El Ministerio de Agricultura de Colombia rechazó de manera contundente las denuncias sobre actos de violencia, amenazas y presiones contra comunidades campesinas de Puerto López (Meta) y Campamento (Antioquia). Según las denuncias, un grupo armado intimidó a los campesinos y les exigió abandonar las tierras que habían recibido mediante la reforma agraria, proceso que hace parte del cumplimiento de los compromisos establecidos en el Acuerdo de Paz.
La situación fue dada a conocer por un medio de comunicación local, que publicó fotografías de cinco personas que habrían sido golpeadas y torturadas por integrantes de un grupo armado. De acuerdo con los testimonios, los agresores buscaban obligar a las víctimas a desalojar los predios que les fueron entregados legalmente como parte de la política de redistribución de tierras impulsada por el Gobierno.

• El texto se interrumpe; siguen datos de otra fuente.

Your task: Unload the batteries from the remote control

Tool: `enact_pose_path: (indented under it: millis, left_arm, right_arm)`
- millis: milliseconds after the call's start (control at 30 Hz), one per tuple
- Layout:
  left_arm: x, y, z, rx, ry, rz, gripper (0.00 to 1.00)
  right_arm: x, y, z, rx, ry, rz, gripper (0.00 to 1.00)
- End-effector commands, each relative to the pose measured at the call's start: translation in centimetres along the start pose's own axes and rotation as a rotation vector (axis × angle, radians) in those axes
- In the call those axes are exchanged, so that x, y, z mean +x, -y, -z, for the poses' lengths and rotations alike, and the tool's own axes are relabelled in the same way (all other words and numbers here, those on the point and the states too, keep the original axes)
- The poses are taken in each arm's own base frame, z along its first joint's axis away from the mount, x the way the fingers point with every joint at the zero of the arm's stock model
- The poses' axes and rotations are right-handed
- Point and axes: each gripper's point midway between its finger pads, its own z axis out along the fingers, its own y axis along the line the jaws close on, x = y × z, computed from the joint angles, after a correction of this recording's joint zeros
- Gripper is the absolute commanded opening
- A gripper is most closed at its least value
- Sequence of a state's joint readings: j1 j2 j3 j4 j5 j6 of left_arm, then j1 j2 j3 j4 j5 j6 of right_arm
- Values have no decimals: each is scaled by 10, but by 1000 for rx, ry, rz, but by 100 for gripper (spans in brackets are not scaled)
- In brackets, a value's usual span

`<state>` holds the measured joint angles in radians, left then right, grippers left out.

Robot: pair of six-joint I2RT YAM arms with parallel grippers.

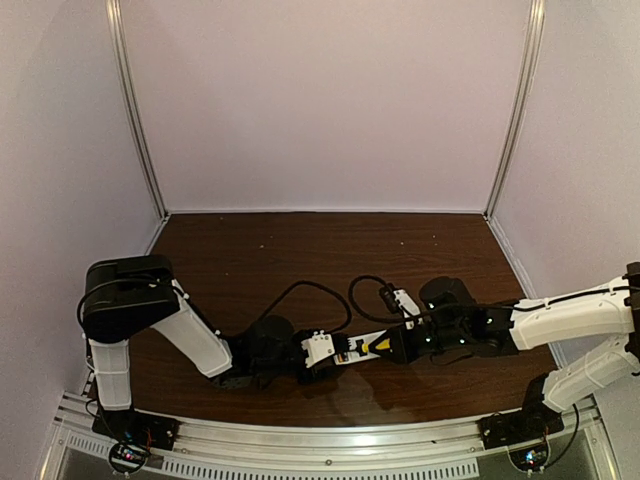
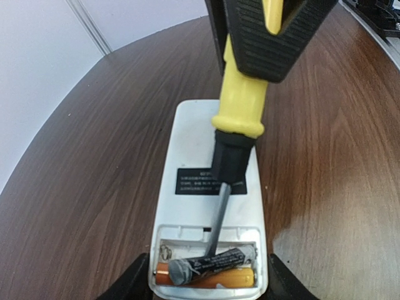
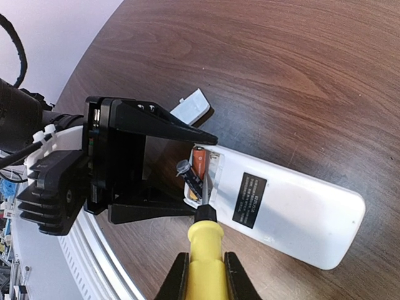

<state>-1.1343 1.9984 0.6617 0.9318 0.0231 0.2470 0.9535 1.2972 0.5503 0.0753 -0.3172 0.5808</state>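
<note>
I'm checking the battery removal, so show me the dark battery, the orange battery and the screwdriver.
dark battery (image 2: 225,259): left wrist view, middle of its body.
orange battery (image 2: 237,277): left wrist view, right half of its body.
screwdriver (image 2: 240,103): left wrist view, yellow handle.

Left wrist view first, and it's bright: light falls from above, the remote control (image 2: 187,144) is sharp, and a milky glare lies on the table (image 2: 94,187) just right of its battery end. The lens bows the table edge beyond the remote control. Over to the right wrist: the screwdriver (image 3: 205,250) handle, close to the lens, goes soft, and the wood darkens in shadow at the remote control's open end. Overhead it's dimmer and grainy, with a faint sheen nearer than the remote control.
</note>
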Motion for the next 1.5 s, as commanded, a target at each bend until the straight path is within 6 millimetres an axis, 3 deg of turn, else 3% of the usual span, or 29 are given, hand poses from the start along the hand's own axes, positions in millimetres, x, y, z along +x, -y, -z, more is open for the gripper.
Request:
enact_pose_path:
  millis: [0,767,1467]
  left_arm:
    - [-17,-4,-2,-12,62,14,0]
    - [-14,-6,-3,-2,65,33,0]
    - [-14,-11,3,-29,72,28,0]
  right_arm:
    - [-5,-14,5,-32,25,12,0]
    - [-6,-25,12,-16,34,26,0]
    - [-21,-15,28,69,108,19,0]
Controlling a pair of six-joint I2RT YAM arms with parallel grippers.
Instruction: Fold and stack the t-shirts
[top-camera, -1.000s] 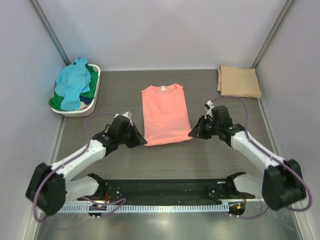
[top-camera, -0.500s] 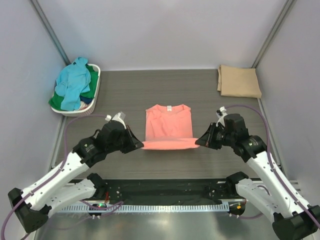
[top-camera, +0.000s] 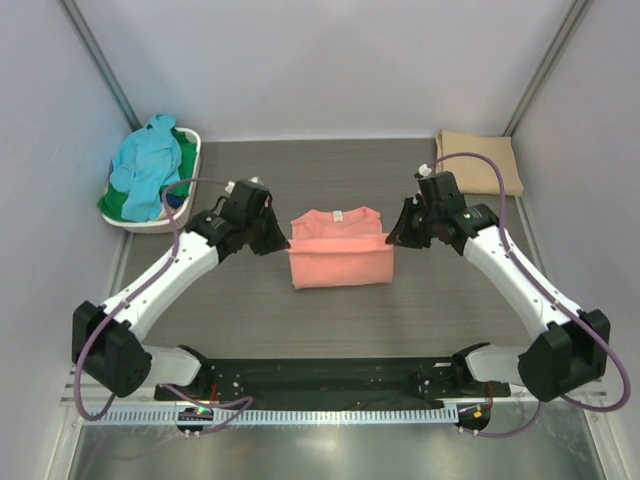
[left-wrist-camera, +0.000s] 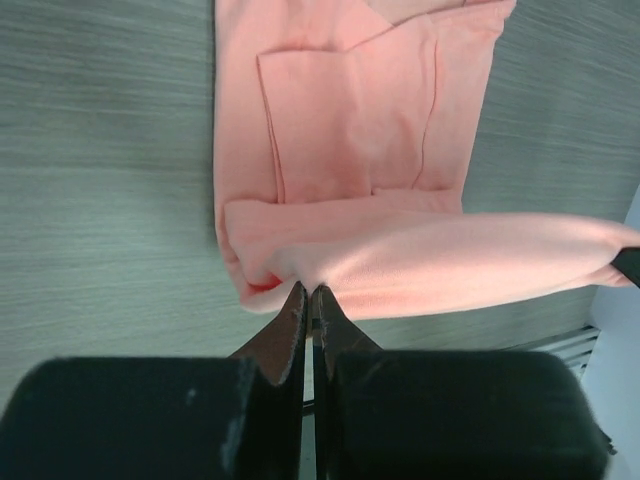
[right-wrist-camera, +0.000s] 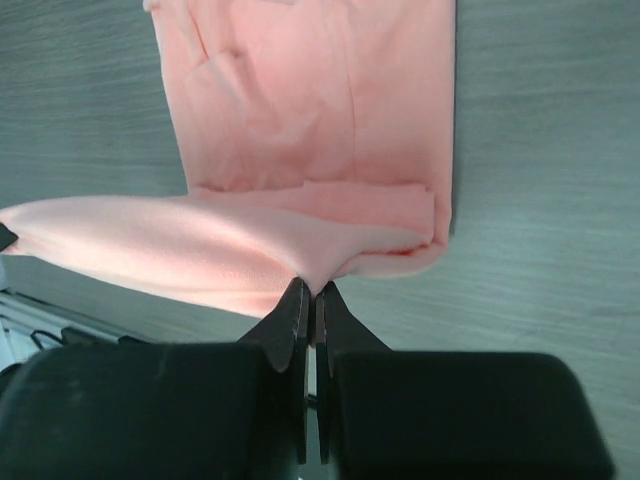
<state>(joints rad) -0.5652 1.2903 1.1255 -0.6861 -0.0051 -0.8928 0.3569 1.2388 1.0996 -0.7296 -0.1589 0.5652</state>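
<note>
- A dark grey wood-grain table (top-camera: 250, 310) fills the enclosure, with pale walls on three sides.
- Two black-and-white arms reach inward from the near edge and meet at opposite sides of one shirt.
- The salmon-pink t-shirt (top-camera: 338, 262) lies in the middle of the table. Its collar end is flat and points toward the far wall. Its near part is doubled over the flat part, and one edge is pulled taut between the grippers, raised above the cloth beneath.
- A white slotted basket (top-camera: 140, 226) sits at the far left. It holds a light blue t-shirt (top-camera: 145, 165) heaped on a green t-shirt (top-camera: 118, 205).
- A tan t-shirt (top-camera: 480, 140) lies folded flat in the far right corner, well apart from the pink one.
- The left gripper (left-wrist-camera: 308, 295) pinches the left corner of the raised edge, its fingers pressed together on the cloth.
- The right gripper (right-wrist-camera: 312, 290) pinches the right corner the same way, clamped on the cloth.
</note>
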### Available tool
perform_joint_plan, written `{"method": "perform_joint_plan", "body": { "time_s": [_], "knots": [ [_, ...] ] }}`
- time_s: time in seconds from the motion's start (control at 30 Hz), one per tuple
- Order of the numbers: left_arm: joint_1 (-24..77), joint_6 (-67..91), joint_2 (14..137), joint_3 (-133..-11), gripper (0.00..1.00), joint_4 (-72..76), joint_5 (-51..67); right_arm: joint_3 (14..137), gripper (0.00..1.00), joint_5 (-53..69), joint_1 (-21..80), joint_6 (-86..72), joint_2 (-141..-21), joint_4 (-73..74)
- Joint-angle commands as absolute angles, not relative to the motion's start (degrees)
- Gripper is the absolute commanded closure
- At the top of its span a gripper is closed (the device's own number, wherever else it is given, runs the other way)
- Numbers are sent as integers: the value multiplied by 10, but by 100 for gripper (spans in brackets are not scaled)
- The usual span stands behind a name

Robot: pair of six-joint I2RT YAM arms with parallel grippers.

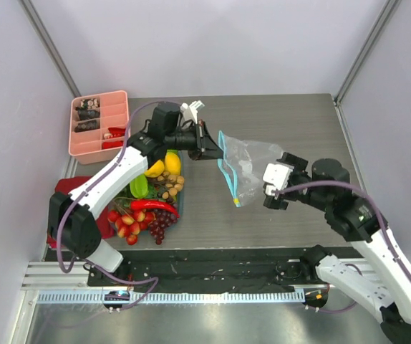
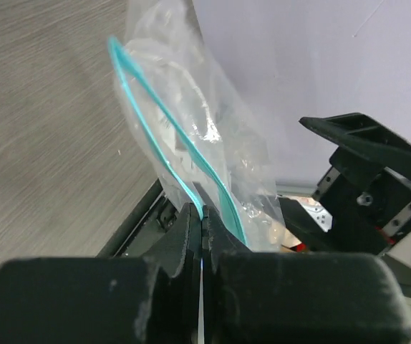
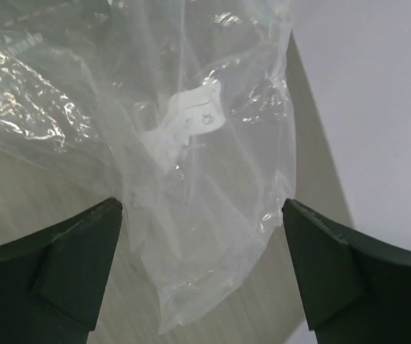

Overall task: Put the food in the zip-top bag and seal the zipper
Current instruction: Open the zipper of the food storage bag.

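Observation:
The clear zip-top bag (image 1: 252,166) hangs above the table's middle, its teal zipper (image 1: 227,172) facing left with the two strips parted. My left gripper (image 1: 216,150) is shut on one lip of the zipper (image 2: 155,122), pinched right at the fingertips (image 2: 202,215). My right gripper (image 1: 270,188) stands open at the bag's closed end. In the right wrist view the crinkly bag (image 3: 191,143) hangs between the wide-apart fingers (image 3: 69,258) without being pinched. The food (image 1: 152,204), with lemons, a green pepper, red chili, grapes, nuts and berries, lies piled at the left under the left arm.
A pink divided tray (image 1: 99,125) sits at the table's far left corner. A dark red cloth (image 1: 66,188) lies by the left edge. A black rail (image 1: 213,261) runs along the near edge between the arm bases.

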State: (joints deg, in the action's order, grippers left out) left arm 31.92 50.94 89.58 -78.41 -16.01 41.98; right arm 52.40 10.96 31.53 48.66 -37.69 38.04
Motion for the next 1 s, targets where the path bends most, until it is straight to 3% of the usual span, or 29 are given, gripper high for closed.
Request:
{"method": "perform_joint_plan", "body": {
  "time_s": [0.0,0.13,0.27,0.43,0.53,0.97],
  "knots": [
    [321,495,836,-788,100,-194,401,678,1,189,317,286,-442,490],
    [323,498,832,-803,100,-210,370,769,2,183,316,75,-528,490],
    [330,474,845,-836,100,-242,341,838,3,213,317,-32,-611,503],
    [326,459,860,-864,100,-253,333,879,0,248,317,59,-636,592],
    [318,468,871,-872,100,-241,343,852,0,178,317,135,-600,635],
    [363,367,898,-934,100,-289,247,831,1,135,316,1,-580,546]
  ]
}}
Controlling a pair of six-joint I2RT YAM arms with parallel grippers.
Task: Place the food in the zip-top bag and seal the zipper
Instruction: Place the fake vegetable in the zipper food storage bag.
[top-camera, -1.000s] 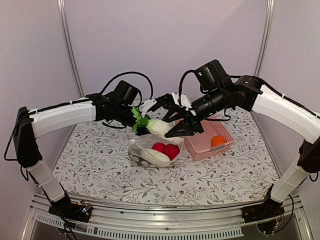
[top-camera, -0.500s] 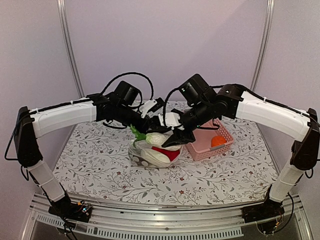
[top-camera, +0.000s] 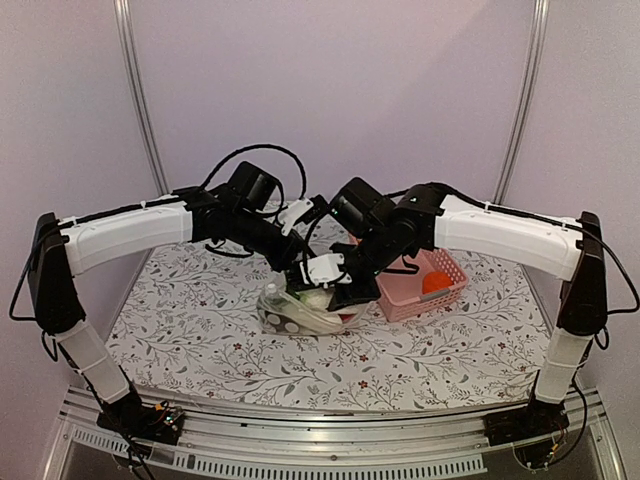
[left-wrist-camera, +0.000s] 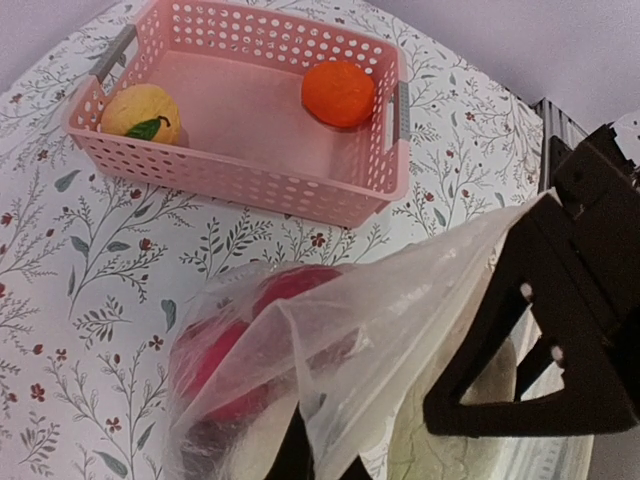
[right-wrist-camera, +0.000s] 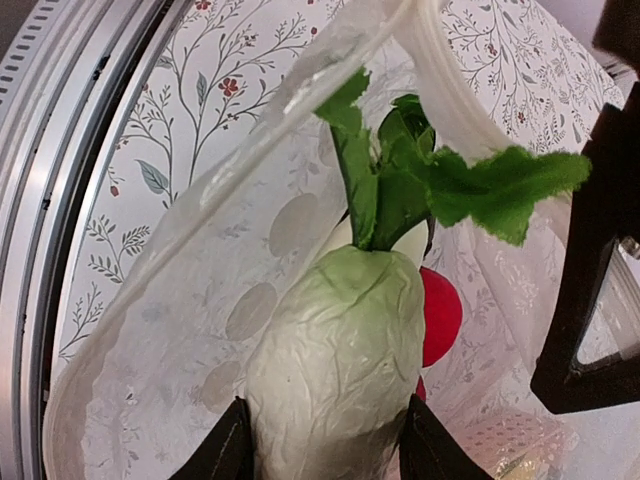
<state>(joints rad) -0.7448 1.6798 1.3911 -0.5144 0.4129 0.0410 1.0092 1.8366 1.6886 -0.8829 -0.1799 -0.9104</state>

Frente a estos hechos, el Ministerio de Agricultura expresó su rechazo absoluto a cualquier forma de violencia contra las comunidades rurales y aseguró que los beneficiarios de la reforma agraria cuentan con herramientas jurídicas que respaldan la legalidad de la propiedad de sus tierras. La entidad destacó que los procesos de adjudicación han sido realizados con las garantías necesarias para proteger los derechos de los campesinos y brindarles seguridad sobre la tenencia de los predios.
La ministra de Agricultura, Martha Carvajalino, afirmó que el Gobierno ha tomado medidas para que las decisiones relacionadas con la entrega de tierras estén debidamente protegidas desde el punto de vista legal. Además, anunció que se convocarán los Comités de la Reforma Agraria y se trabajará de manera conjunta con las autoridades para implementar medidas de protección dirigidas a las familias beneficiarias. La ministra enfatizó que no se permitirá que las amenazas, el miedo o la violencia obliguen a los campesinos a abandonar los territorios que les pertenecen legítimamente.
Finalmente, el Ministerio hizo un llamado a las autoridades nacionales, a la comunidad internacional y a la Misión de Verificación de las Naciones Unidas para que activen los mecanismos de protección y acompañamiento a las comunidades rurales afectadas por las amenazas. También reiteró la importancia de garantizar el respeto por los derechos de los campesinos y de cumplir los compromisos establecidos en el Acuerdo de Paz, con el fin de fortalecer la seguridad, la permanencia en el territorio y la implementación de la reforma agraria en las zonas más afectadas por el conflicto armado.